World War Two’s Last Officer of Britain’s African Regiments and His Private Battle for Peace

by Jack Losh

As his platoon entered The Valley of Death, Lieutenant Neville Richards covered his nose to block out the stench. Bodies of Japanese soldiers in their hundreds littered the smoldering ruins of Tamu village, in some places piled ten feet high. Lashed by torrential rain, Buddha statues had survived the artillery barrage to settle their serene gaze on the desolation of shredded forest and cratered earth.

Richards gathered his unlikely band of brothers and pressed deeper into the jungle.

It was August 1944 and the 25-year-old officer had been deployed to one of the most brutal theatres of World War Two to rout the Japanese from Burma, where Britain sought to fend off a larger invasion of its colonial possessions in India and reclaim the wider region.

Astonishingly, there in the tropics of South East Asia, Richards was commanding neither British nor Indian soldiers — but rather a platoon of Maasai tribesmen from Tanganyika, modern-day Tanzania. Although their courageous service has ebbed from the collective memory today, these servicemen were among a vast, 90,000-strong contingent of Africans that joined this gruelling campaign in the Far East, contributing to Imperial Japan’s surrender and the end of the war that was commemorated last month, 75 years on.

“Without them, we would have been in great difficulty,” said Richards, aged 100, shortly before his death — by then the last surviving officer of all Britain’s African Regiments to have served in World War Two. “My troops had a tremendous warmth of spirit and warmth of heart. England was greatly helped by them.”

Decades on, however, the atrocities that took place in the Far East would haunt Richards into his twilight years, forcing the elderly veteran onto one final mission to find deliverance.

Born into a family of farmers in Southern Rhodesia, Richards had excelled as a sportsman at school before being recruited in 1940 following the outbreak of war. “It wasn’t a question of choice,” he said. “We just had to support Britain, no question”.

Initially sent to Kenya, his journey there involved 14 days on the back of an open truck along rough, bare-earth roads in clouds of thick dust, passing Mount Kilimanjaro and herds of gazelle along the way.
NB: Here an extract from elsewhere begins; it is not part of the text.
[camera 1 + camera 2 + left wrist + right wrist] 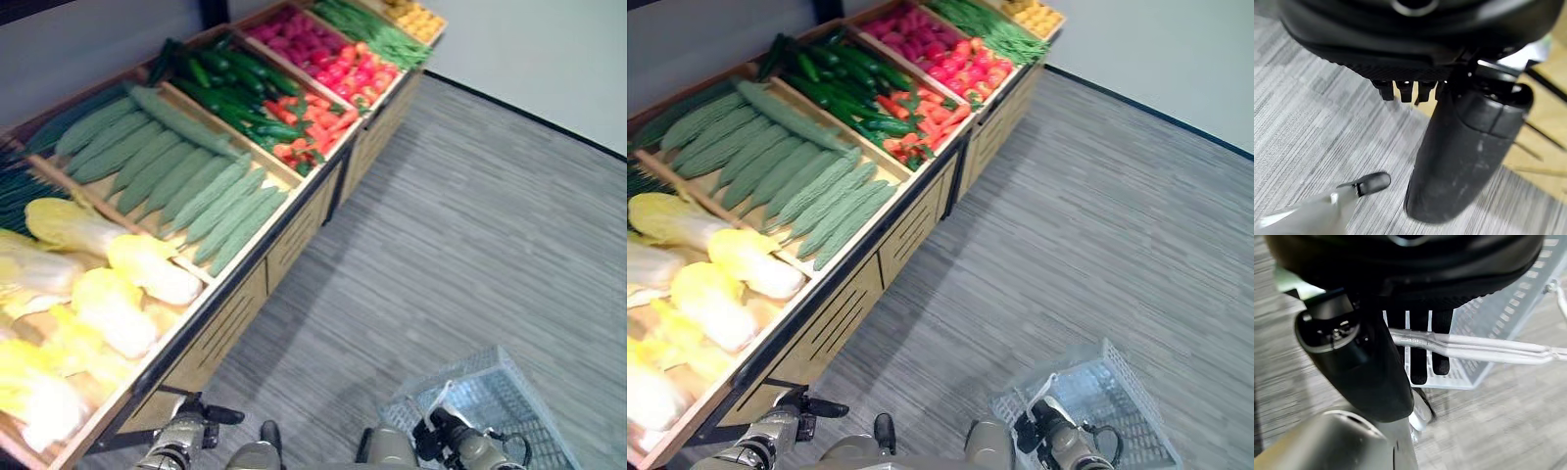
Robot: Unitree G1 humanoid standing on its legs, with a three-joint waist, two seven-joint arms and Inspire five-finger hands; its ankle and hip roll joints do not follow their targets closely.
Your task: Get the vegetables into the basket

His first deployment with the famous King’s African Rifles regiment took him to Abyssinia, modern-day Ethiopia, during which he came under fire for the first time. “Utter pandemonium reigned,” he said. “My knowledge of Swahili was so limited that I found it almost impossible to give orders coherently.”

Later his platoon had to escort 865 prisoners-of-war to Addis Ababa, followed by other postings across British East Africa. Then, in 1944, Richards was shipped off to Burma with his Tanzanian platoon — a perilous voyage during which Axis submarines launched a torpedo attack, forcing the convoy to scatter as two Allied destroyers steamed in.

“I went down to check on my troops and the men were just sleeping and vomiting their way through it,” he said.

The naval assault was a mere prelude to the extreme danger that awaited them ashore. “We were very aware that we were going into frontline activity,” said Richards. “We knew this was going to be tough. There was some apprehension, also some excitement. But the troops were only too happy to get out of the boat and onto dry land.”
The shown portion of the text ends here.